Presidential hopefuls campaign on peace and prices in Lanka
Prime Minister Mahinda Rajapakse was kicking off his campaign from the historic town of Anuradhapura on Sunday, a day after his main rival, former premier Ranil Wickremesinghe addressed supporters at another historic city.
"The prime minister is offering peace with dignity," a spokesman for his office said even as his campaign managers were trying to put together an election manifesto incorporating pre-poll deals with two nationalist groups.
He is also promising to lower the cost of living with more Marxist-oriented economic policies.

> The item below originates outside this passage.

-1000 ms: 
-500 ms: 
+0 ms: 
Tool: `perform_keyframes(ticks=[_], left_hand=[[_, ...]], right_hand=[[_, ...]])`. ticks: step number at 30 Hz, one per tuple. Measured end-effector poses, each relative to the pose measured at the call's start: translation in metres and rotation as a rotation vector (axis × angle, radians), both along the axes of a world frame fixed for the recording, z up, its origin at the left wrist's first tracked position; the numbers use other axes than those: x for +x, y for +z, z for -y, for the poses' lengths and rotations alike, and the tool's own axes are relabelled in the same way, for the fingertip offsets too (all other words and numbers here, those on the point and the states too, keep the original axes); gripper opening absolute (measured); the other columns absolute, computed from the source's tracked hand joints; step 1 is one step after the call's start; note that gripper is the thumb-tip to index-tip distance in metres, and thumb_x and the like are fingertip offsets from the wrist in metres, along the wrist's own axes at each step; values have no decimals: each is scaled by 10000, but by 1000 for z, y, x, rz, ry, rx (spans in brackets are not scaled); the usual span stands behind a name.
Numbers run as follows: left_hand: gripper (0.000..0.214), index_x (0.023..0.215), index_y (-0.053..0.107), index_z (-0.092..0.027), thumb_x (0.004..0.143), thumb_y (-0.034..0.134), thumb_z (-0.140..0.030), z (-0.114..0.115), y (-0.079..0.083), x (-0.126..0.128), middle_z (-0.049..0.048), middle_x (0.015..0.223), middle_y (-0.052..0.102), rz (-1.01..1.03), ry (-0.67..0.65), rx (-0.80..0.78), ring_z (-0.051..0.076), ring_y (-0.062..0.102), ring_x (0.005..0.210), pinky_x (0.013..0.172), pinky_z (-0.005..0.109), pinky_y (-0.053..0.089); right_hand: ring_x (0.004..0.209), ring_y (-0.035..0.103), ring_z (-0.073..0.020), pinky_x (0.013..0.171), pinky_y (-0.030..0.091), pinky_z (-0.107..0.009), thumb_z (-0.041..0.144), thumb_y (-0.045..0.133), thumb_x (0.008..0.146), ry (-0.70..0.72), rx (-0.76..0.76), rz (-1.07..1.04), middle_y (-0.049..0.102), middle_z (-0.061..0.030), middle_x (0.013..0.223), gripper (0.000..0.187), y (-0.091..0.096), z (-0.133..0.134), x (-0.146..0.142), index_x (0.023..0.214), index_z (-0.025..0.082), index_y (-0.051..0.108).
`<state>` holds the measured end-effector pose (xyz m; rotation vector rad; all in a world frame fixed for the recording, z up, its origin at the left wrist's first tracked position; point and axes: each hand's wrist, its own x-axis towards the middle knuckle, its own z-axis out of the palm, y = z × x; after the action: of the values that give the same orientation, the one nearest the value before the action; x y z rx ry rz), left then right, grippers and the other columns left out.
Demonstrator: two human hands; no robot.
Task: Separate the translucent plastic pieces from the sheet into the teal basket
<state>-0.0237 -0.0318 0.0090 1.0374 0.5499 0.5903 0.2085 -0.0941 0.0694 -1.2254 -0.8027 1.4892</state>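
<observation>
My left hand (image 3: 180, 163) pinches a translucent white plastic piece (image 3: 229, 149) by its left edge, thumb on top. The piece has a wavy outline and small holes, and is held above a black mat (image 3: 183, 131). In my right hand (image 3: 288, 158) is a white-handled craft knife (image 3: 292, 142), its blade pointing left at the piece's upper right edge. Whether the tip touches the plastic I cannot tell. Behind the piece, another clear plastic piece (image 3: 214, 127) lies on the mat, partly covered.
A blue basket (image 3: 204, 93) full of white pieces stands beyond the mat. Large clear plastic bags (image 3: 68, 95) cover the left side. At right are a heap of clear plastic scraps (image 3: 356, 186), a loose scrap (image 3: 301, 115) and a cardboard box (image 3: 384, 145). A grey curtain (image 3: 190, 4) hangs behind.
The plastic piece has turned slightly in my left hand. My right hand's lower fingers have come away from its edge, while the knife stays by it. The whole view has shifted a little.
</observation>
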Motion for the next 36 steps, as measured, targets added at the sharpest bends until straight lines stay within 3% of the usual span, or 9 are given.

Opposition leader Wickrem-esinghe addressing his first meeting in the central town of Kandy, 112km east of here, on Saturday evening also promised to tackle the cost of living and establish peace.
"First we need to douse the flames of hunger," Wickremesinghe, a market friendly right-winger, told a packed rally in Kandy. "Then we can start addressing the ethnic conflict and for that I seek the support of all."
As nominations closed Friday for the November 17 vote, minority parties had aligned either with leftist Rajapakse or right-wing Wickremesinghe hoping to be kingmakers.
Senior Buddhist monk Narampanawe Ananda said the country's efforts to establish peace with Tamil Tiger rebels had emerged a key issue and the clergy wanted a permanent end to three decades of ethnic bloodshed.
"Ending the conflict is the main challenge before the next president," Ananda told AFP when Wickremesinghe visited Kandy to seek the blessings of the Buddhist hierarchy.
Wickremesinghe asked the influential Buddhist clergy to help unite the majority Sinhalese community, who mainly follow Buddhism.